Stored entries:
------------------------

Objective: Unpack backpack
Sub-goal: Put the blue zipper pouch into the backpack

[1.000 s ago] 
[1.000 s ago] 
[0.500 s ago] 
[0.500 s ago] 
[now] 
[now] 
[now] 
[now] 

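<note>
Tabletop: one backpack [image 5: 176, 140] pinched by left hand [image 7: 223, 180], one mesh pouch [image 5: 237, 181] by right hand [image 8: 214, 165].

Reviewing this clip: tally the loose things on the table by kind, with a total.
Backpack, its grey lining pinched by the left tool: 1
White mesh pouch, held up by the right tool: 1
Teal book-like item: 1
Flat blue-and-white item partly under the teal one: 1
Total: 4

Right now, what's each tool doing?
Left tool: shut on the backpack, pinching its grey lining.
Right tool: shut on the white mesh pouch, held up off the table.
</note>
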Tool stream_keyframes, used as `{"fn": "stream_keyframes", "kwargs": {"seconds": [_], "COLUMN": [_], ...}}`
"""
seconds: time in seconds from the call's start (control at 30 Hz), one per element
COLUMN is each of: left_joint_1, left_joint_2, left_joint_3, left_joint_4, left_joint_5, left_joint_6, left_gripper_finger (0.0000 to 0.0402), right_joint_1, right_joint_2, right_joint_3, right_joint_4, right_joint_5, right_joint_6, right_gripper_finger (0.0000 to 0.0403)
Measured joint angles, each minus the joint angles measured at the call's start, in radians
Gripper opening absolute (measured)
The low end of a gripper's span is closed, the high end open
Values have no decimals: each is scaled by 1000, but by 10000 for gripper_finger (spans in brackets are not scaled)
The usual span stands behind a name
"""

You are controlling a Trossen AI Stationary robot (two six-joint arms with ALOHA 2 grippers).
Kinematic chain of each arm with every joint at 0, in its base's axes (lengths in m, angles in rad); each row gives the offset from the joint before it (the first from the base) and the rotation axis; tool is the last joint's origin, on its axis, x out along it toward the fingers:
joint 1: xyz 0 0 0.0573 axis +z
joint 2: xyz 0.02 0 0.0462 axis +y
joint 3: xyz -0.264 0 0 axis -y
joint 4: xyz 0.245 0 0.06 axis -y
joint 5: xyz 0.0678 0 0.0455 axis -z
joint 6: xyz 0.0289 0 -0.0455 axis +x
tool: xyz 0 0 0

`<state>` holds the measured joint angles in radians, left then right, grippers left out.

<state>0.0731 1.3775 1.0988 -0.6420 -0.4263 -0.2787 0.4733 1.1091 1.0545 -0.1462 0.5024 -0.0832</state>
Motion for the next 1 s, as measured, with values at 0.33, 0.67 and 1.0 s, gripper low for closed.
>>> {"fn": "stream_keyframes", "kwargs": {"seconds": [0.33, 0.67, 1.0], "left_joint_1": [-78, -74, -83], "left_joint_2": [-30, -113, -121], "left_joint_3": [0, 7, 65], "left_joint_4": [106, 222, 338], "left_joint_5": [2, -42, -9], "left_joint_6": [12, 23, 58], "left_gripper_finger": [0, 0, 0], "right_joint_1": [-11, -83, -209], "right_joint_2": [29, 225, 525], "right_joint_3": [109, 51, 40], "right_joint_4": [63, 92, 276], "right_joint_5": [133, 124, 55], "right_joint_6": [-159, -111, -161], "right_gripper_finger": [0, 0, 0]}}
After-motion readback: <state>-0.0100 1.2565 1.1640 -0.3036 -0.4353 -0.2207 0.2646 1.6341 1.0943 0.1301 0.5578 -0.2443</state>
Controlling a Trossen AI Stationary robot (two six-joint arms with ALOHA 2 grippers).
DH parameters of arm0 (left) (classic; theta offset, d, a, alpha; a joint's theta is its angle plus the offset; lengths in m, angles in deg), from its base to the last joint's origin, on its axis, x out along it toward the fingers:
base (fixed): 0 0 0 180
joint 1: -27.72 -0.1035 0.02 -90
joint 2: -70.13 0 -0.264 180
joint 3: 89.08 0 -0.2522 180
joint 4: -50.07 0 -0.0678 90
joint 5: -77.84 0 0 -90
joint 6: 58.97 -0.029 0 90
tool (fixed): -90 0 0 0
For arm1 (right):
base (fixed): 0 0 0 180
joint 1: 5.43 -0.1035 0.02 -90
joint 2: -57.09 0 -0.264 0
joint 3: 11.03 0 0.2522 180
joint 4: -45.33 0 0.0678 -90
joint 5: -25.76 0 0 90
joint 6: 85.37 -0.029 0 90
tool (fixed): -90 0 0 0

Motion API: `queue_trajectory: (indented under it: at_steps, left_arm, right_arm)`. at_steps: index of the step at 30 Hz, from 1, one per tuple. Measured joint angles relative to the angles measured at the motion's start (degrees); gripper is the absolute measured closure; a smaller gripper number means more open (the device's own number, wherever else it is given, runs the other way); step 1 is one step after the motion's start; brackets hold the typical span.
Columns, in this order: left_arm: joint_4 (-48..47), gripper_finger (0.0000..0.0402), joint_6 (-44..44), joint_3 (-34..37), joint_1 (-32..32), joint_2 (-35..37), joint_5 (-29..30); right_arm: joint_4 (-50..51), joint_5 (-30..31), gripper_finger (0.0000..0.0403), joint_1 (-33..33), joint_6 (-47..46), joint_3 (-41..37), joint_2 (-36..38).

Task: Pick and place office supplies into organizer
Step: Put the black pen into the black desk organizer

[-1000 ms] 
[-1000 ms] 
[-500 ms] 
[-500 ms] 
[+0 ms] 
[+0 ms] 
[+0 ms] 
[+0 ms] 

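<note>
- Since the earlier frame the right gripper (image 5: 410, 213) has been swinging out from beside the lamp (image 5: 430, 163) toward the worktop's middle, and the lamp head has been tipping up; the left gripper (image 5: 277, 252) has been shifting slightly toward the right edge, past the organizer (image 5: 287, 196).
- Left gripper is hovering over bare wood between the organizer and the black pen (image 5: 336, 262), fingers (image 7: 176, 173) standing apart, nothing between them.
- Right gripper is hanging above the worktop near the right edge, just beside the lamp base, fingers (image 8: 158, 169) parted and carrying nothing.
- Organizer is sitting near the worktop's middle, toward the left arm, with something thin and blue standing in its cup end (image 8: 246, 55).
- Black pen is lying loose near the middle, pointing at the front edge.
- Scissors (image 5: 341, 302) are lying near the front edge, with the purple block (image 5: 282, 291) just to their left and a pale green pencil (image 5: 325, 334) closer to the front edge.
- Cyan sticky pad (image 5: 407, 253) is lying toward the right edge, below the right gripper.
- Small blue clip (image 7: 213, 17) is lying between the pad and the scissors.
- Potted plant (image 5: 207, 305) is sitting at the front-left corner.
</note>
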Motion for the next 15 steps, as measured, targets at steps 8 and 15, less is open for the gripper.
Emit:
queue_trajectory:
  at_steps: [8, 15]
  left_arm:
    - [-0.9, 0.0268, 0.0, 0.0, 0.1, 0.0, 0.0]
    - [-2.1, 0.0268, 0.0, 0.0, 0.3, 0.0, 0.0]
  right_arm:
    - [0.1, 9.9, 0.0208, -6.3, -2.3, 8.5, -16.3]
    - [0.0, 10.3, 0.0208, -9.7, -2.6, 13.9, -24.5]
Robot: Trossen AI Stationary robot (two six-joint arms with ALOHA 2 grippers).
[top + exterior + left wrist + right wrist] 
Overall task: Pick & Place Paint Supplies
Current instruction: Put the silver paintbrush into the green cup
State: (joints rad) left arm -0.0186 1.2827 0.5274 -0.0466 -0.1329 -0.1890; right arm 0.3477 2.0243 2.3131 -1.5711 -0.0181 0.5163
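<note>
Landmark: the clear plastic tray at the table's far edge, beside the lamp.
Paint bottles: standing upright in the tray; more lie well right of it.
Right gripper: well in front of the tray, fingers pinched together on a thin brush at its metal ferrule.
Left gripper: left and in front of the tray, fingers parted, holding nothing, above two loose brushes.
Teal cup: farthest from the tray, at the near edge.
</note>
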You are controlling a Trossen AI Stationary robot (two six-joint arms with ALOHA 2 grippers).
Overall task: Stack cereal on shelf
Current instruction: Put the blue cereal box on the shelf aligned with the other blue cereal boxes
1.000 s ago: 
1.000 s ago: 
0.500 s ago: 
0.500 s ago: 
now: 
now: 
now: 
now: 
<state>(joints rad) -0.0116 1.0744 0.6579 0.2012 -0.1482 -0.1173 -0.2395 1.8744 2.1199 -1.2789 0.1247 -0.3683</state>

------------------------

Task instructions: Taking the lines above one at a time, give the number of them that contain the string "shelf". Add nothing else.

The completed task: 2